Download Presentation
Download Policy: The content available on the website is offered to you 'AS IS' for your personal information and use only. It cannot be commercialized, licensed, or distributed on other websites without prior consent from the author. To download a presentation, simply click this link. If you encounter any difficulties during the download process, it's possible that the publisher has removed the file from their server.

Recommend

Security in Pervasive Wireless Security in Pervasive Wireless Systems Systems Wade Trappe

Security in Pervasive Wireless Security in Pervasive Wireless Systems Systems Wade Trappe

Security in Pervasive Wireless Security in Pervasive Wireless Systems Systems Wade Trappe Breaking Down the Issues (summary) Breaking Down the Issues (summary) Wireless is easy to sniff.

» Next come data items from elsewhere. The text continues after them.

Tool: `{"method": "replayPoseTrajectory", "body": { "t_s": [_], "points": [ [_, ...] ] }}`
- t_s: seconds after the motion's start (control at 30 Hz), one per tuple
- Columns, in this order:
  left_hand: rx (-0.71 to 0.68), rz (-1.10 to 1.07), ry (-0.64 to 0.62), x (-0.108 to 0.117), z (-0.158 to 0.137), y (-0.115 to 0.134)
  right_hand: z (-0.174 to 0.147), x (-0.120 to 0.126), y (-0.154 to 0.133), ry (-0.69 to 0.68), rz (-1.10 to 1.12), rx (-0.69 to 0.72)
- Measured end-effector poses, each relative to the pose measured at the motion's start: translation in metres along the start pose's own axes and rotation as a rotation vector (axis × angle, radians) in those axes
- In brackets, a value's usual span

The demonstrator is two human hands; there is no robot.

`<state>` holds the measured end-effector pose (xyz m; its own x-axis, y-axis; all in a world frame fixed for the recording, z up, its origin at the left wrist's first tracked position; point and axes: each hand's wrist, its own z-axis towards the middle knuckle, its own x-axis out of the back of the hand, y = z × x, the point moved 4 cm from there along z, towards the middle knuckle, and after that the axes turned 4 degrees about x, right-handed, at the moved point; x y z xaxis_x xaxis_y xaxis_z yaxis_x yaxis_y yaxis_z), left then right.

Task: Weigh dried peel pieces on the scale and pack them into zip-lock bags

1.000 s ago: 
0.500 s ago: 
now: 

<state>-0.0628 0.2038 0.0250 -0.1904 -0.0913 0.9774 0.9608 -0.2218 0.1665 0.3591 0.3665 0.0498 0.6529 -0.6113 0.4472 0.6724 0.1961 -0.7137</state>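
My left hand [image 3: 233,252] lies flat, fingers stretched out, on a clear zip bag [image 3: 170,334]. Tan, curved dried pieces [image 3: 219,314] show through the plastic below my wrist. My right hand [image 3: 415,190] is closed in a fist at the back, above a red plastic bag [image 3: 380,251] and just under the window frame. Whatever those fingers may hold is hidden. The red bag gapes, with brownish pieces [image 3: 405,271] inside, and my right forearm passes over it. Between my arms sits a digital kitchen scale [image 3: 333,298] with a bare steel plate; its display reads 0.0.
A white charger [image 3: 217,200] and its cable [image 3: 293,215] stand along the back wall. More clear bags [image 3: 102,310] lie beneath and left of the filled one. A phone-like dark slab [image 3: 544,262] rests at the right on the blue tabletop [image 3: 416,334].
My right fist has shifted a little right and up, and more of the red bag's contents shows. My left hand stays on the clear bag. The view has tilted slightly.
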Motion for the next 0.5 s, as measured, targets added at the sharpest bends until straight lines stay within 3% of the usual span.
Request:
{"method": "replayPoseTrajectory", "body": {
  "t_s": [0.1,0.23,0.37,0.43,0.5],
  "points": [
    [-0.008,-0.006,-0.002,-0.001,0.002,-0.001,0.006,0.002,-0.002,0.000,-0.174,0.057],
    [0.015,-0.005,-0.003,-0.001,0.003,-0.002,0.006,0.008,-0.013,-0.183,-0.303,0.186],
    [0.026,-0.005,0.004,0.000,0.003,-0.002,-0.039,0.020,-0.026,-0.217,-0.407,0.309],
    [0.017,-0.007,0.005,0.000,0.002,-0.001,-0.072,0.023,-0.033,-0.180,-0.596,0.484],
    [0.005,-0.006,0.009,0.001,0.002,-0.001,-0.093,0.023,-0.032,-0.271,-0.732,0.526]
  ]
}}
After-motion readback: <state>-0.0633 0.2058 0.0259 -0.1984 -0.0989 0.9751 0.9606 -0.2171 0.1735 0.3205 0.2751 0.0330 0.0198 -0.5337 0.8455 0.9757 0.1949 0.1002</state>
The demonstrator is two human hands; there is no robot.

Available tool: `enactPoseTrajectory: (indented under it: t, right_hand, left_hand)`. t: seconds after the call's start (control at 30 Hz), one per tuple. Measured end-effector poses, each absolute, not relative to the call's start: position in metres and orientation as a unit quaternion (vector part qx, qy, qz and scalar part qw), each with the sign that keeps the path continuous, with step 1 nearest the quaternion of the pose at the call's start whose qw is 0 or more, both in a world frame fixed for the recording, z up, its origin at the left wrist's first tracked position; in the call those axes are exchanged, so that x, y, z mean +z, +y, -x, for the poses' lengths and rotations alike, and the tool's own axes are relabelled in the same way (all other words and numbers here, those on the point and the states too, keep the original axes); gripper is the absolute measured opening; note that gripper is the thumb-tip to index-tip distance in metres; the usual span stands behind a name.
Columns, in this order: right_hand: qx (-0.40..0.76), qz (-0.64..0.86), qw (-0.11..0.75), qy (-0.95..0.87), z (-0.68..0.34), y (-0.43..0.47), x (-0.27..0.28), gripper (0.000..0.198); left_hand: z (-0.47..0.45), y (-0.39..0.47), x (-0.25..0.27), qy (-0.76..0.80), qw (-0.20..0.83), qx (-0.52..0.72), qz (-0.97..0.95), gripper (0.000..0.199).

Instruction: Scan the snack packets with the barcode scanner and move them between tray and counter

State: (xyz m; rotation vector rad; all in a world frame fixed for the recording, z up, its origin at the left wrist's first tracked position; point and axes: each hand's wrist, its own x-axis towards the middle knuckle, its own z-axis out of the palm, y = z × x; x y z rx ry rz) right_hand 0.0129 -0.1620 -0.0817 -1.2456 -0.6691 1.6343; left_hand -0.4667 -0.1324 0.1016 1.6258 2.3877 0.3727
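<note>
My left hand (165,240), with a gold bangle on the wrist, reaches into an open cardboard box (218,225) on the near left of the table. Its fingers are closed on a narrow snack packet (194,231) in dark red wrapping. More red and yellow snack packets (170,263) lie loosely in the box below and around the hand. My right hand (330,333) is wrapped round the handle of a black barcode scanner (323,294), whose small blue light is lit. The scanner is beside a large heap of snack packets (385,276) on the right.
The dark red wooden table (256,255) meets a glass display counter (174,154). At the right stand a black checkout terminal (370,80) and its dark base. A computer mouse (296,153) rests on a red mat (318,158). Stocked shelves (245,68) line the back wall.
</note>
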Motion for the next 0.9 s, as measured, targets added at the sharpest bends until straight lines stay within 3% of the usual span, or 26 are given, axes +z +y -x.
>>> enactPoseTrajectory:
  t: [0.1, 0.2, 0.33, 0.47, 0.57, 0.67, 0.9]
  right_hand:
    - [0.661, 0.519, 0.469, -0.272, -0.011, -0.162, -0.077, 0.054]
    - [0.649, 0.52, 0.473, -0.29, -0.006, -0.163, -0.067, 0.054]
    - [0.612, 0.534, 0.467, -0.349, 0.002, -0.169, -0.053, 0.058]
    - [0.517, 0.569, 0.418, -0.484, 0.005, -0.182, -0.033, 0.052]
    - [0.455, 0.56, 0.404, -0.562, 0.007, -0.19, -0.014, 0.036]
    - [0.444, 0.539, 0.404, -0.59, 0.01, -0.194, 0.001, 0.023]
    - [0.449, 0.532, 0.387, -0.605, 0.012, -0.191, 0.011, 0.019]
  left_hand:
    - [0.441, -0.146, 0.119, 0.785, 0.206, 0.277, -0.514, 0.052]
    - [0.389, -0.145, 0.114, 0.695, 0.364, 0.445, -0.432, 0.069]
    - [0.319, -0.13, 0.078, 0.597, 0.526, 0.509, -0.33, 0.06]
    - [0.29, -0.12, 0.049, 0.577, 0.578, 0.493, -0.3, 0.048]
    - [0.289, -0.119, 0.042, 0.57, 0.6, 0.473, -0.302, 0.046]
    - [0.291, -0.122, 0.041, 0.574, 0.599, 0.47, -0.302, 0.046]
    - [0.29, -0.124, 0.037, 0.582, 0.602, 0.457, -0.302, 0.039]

We still need encryption services and key management.

533 views • 13 slides
Making the Most of Wi-Fi Op3misa3ons for Robust Wireless

Making the Most of Wi-Fi Op3misa3ons for Robust Wireless

Making the Most of Wi-Fi Op3misa3ons for Robust Wireless Live Music Performance Thomas Mitchell University of the West of England, Bristol, UK

383 views • 21 slides
Tie-breaking approaches for collective decision making . r c Gabriella Pigozzi i \ \ : p

Tie-breaking approaches for collective decision making . r c Gabriella Pigozzi i \ \ : p

Workshop and Meeting of the COST Action ICO602 Universit Paris Dauphine 28, 29, 30 and 31 October 2008 Tie-breaking approaches for collective decision making . r c Gabriella Pigozzi i \ \ : p Marija Slavkovik t t h Leon van der

839 views • 80 slides
Making a Splash; Breaking a Neck: The Development of Complexity in Physical Systems Leo P.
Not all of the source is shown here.